Amy Kardash, President of the In Trust Center for Theological Schools, explains how the center’s objective is to strengthen theological schools by connecting their leaders to essential resources for mission vitality. She introduces us to the organization’s many offerings, including Trust Magazine, a quarterly periodical for board members, administrators, faculty, and other stakeholders who care about theological education.
The Rev. Breanna Illéné, of the Wisconsin area of the United Methodist Church, is one of the bright young clergywomen who is shaping the Church of the future…and the present. She explains how instead of harkening back to the Church’s “former glory,” we need to rebuild God’s house in a way that responds to the current realities within our communities.
The Rev. Dorothy Macaulay, of the Liberia Annual Conference of the United Methodist Church, tells how God protected her family during the Liberian Civil War and then inspired her to overcome illness and adversity to become a leader in the Methodist Church in Africa.
The Rev. Dr. Patience Kisakye, from Uganda, serving in the Upper New York area of the United Methodist Church, and the Rev. Dr. J. Kabamba Kiboko, President of the African Clergywomen Association (from CongoDR serving in the West Ohio Conference), explain the purpose of the African United Methodist Clergywomen Association, and how it is helping build and shape African congregations and the communities while enhancing the participation of women, children, and youth who make up the majority of the population on the continent and across the church.
At a time when anti-immigrant stories are dominating the news, Rev. Dr. Youngsook Charlene Kang, of the Rocky Mountain area of the United Methodist Church, shares how the interfaith community is bringing comfort and hope to the marginalized. She expresses hope for good pathways for undocumented migrants, because “God is a God of hope and God’s mandate for humanity is to live in peace and hope.”

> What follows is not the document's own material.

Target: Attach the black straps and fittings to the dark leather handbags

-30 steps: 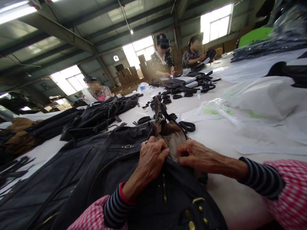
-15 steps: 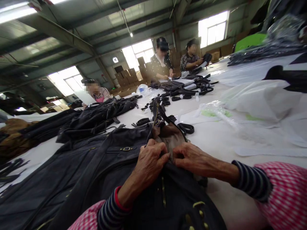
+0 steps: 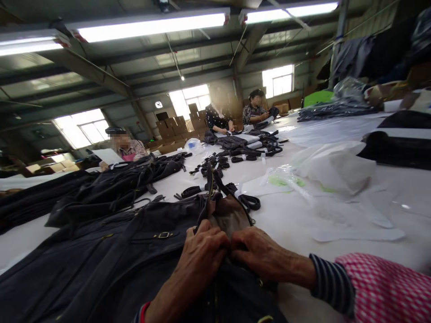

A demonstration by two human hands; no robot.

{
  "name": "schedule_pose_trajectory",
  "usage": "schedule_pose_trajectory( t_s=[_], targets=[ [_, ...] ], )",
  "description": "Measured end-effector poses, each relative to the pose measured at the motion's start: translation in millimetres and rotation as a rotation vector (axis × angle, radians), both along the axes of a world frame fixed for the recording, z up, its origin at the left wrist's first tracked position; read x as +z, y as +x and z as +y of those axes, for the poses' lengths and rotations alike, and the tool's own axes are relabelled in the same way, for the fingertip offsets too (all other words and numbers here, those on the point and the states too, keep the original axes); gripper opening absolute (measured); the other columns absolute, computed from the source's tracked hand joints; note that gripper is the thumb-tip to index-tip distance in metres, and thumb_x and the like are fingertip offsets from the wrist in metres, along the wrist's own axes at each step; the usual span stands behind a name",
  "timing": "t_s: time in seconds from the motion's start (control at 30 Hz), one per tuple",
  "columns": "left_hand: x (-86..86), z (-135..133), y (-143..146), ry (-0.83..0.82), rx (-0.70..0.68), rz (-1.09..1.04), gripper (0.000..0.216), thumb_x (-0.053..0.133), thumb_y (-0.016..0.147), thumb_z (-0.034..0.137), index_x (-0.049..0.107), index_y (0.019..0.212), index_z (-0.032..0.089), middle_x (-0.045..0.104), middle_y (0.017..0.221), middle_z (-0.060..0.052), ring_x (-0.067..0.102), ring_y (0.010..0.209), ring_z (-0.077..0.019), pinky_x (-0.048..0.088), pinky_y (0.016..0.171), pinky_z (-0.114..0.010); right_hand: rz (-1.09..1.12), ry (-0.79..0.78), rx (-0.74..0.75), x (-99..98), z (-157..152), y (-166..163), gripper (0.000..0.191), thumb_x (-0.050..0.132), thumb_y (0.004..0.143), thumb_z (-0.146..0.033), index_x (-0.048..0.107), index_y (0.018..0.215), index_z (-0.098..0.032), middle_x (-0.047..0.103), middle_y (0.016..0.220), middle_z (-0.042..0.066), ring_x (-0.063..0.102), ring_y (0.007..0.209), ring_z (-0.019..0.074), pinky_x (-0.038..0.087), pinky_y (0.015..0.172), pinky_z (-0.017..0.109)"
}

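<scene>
A dark bag (image 3: 158, 258) with a small buckle and brass-coloured zips lies on the table in front of me. Its zipped mouth gapes at the far end and shows a brown lining (image 3: 232, 213). At the near edge of that opening, my left hand (image 3: 204, 251) is closed with its fingertips pinching the fabric. My right hand (image 3: 257, 251) is closed on the same edge, just beside the left one. Both sets of fingertips are partly hidden by the knuckles, so I cannot make out whether anything small is between them.
More dark bags (image 3: 111, 188) are piled at left. Rolled black straps (image 3: 247, 202) lie behind the bag. Clear plastic and white sheets (image 3: 333, 166) cover part of the white table (image 3: 286, 220) at right. Several co-workers, one a person in a patterned top (image 3: 256, 114), are across it.
My view has tilted up and swung right, so the scene sits lower and further left. Both hands stay at the bag's opening and have come closer together.
</scene>
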State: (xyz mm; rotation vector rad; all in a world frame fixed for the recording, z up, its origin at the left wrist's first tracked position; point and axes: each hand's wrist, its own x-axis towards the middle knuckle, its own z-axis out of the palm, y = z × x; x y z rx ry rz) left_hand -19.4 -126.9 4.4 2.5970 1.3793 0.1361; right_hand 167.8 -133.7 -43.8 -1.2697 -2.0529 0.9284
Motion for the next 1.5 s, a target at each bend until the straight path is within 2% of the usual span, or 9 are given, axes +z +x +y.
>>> schedule_pose_trajectory(
  t_s=[0.17, 0.33, 0.53, 0.63, 0.77, 1.03, 1.17, 1.3, 1.5],
  targets=[
    [-1.7, 0, -3, -0.015, -0.022, 0.015, 0.017, 0.06, 0.093, 0.019, 0.072, 0.091, 0.03, 0.072, 0.098, 0.004, 0.055, 0.105, -0.0229, 0.029, 0.09, -0.045, 0.099, -0.046, 0.123, 7.6, 6, 14, 0.003, 0.062, 0.07, -0.017, 0.06, 0.071, -0.017, 0.054, 0.067, -0.004, 0.049, 0.066, 0.0127, 0.032, 0.06, 0.025],
    [-3.9, -1, -3, 0.001, -0.057, 0.001, 0.017, 0.058, 0.093, 0.018, 0.071, 0.091, 0.029, 0.071, 0.098, 0.003, 0.054, 0.11, -0.025, 0.03, 0.093, -0.05, 0.108, -0.164, 0.249, 9.5, 19, 20, 0.012, 0.059, 0.064, -0.011, 0.065, 0.074, -0.016, 0.054, 0.065, -0.004, 0.047, 0.062, 0.0113, 0.032, 0.054, 0.023],
    [-5.1, -1, -3, 0.003, -0.053, -0.027, 0.018, 0.054, 0.096, 0.018, 0.069, 0.096, 0.029, 0.071, 0.1, 0.001, 0.054, 0.111, -0.0269, 0.032, 0.097, -0.056, -0.013, 0.014, 0.132, 4.8, 18, 8, 0.007, 0.064, 0.07, -0.014, 0.061, 0.076, -0.017, 0.055, 0.069, -0.004, 0.047, 0.063, 0.0114, 0.03, 0.055, 0.023],
    [-7.1, -2, -9, 0.004, -0.053, -0.06, 0.019, 0.054, 0.092, 0.014, 0.063, 0.104, 0.027, 0.068, 0.108, -0.001, 0.054, 0.111, -0.0258, 0.033, 0.101, -0.057, 0.011, 0.021, 0.13, 7.3, 11, 8, 0.018, 0.063, 0.071, -0.013, 0.064, 0.088, -0.018, 0.061, 0.078, -0.002, 0.052, 0.069, 0.0133, 0.034, 0.059, 0.023],
    [-8.4, -3, -15, 0.006, -0.037, -0.099, 0.025, 0.05, 0.088, 0.012, 0.054, 0.11, 0.023, 0.061, 0.112, -0.002, 0.054, 0.103, -0.0223, 0.033, 0.104, -0.057, 0.0, 0.016, 0.157, 13.1, 6, 8, 0.012, 0.058, 0.074, -0.012, 0.062, 0.083, -0.017, 0.059, 0.075, -0.002, 0.051, 0.068, 0.0135, 0.035, 0.06, 0.024],
    [-0.3, 1, -11, 0.004, 0.004, -0.103, 0.018, 0.045, 0.085, 0.012, 0.053, 0.097, 0.023, 0.059, 0.095, 0.001, 0.055, 0.093, -0.0202, 0.036, 0.086, -0.04, 0.139, 0.009, 0.106, 1.8, 5, -8, 0.025, 0.056, 0.07, -0.011, 0.069, 0.091, -0.017, 0.069, 0.084, 0.001, 0.059, 0.076, 0.0168, 0.039, 0.067, 0.025],
    [0.5, 0, -11, 0.035, -0.036, -0.012, 0.021, 0.048, 0.082, 0.01, 0.053, 0.098, 0.023, 0.06, 0.095, 0.001, 0.056, 0.092, -0.0207, 0.035, 0.086, -0.04, 0.139, 0.09, 0.053, -8.1, 4, -10, 0.033, 0.056, 0.069, -0.01, 0.069, 0.098, -0.019, 0.071, 0.085, 0.0, 0.061, 0.077, 0.0173, 0.04, 0.069, 0.026],
    [-0.9, -3, -11, 0.084, -0.041, 0.022, 0.023, 0.045, 0.082, 0.006, 0.056, 0.095, 0.022, 0.06, 0.094, 0.0, 0.055, 0.092, -0.0211, 0.033, 0.088, -0.041, 0.064, 0.085, 0.023, -8.9, 3, -12, 0.022, 0.056, 0.072, -0.013, 0.07, 0.088, -0.019, 0.071, 0.081, 0.002, 0.06, 0.075, 0.0181, 0.039, 0.069, 0.027],
    [-5.3, 2, -11, -0.007, 0.053, -0.327, 0.014, 0.051, 0.081, 0.01, 0.058, 0.084, 0.021, 0.06, 0.09, 0.001, 0.055, 0.088, -0.0178, 0.036, 0.084, -0.034, 0.073, 0.128, -0.056, -15.9, 7, -15, 0.006, 0.059, 0.073, -0.015, 0.06, 0.068, -0.018, 0.061, 0.066, -0.001, 0.055, 0.064, 0.0142, 0.033, 0.061, 0.026]
  ],
)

Carol Lakota Eastin, of the Illinois Great Rivers Area of the United Methodist Church, shares memories of the 2016 Peg-Leg Flamingo youth pilgrimage to the Standing Rock Reservation, where these young Native American students joined protestors of the Dakota Access Pipeline and gained a greater understanding of their proud heritage.
The Rev. Mary Council-Austin, of the Wisconsin area of the United Methodist Church, is a second-generation clergywoman. Her mother turned 90 and has been an ordained minister for more than 60 years. The Rev. Council-Austin recounts the journey of women in ministry – and the triumphs and challenges over the years – while offering encouragement that God stands ready to bless us.
Bishop LaTrelle Easterling, who is the resident bishop of the Baltimore-Washington area of the United Methodist Church, shares insight on leadership styles of faith-filled women. Get to know the “great cloud of witnesses” who have helped form her identity and continue to inspire her walk.
Lisa Dellinger, of the Oklahoma Indian Missionary Area of the United Methodist Church, draws parallels between the children of Israel, who lived in forced exile under the Babylonian Empire, and Native Christians, whose ancestors who endured a forced, genocidal removal in the Trail of Tears. Both groups learned how hard it is to “sing the Lord’s song in a strange land” (Psalm 137:4). Native Christians are rebuilding their own Temple today by claiming their Indigenous cultures and identities in light of Christ Jesus.
We call ourselves “Christians,” but what’s in a name? In this powerful message, Jacqueline Rose-Tucker, of the North Georgia Area of the United Methodist Church, uses the words of Haggai the prophet, the Apostle Paul, and the book of Hebrews to show how when we claim the name of Christ, we must remain obedient to Him as we move from fear to faith.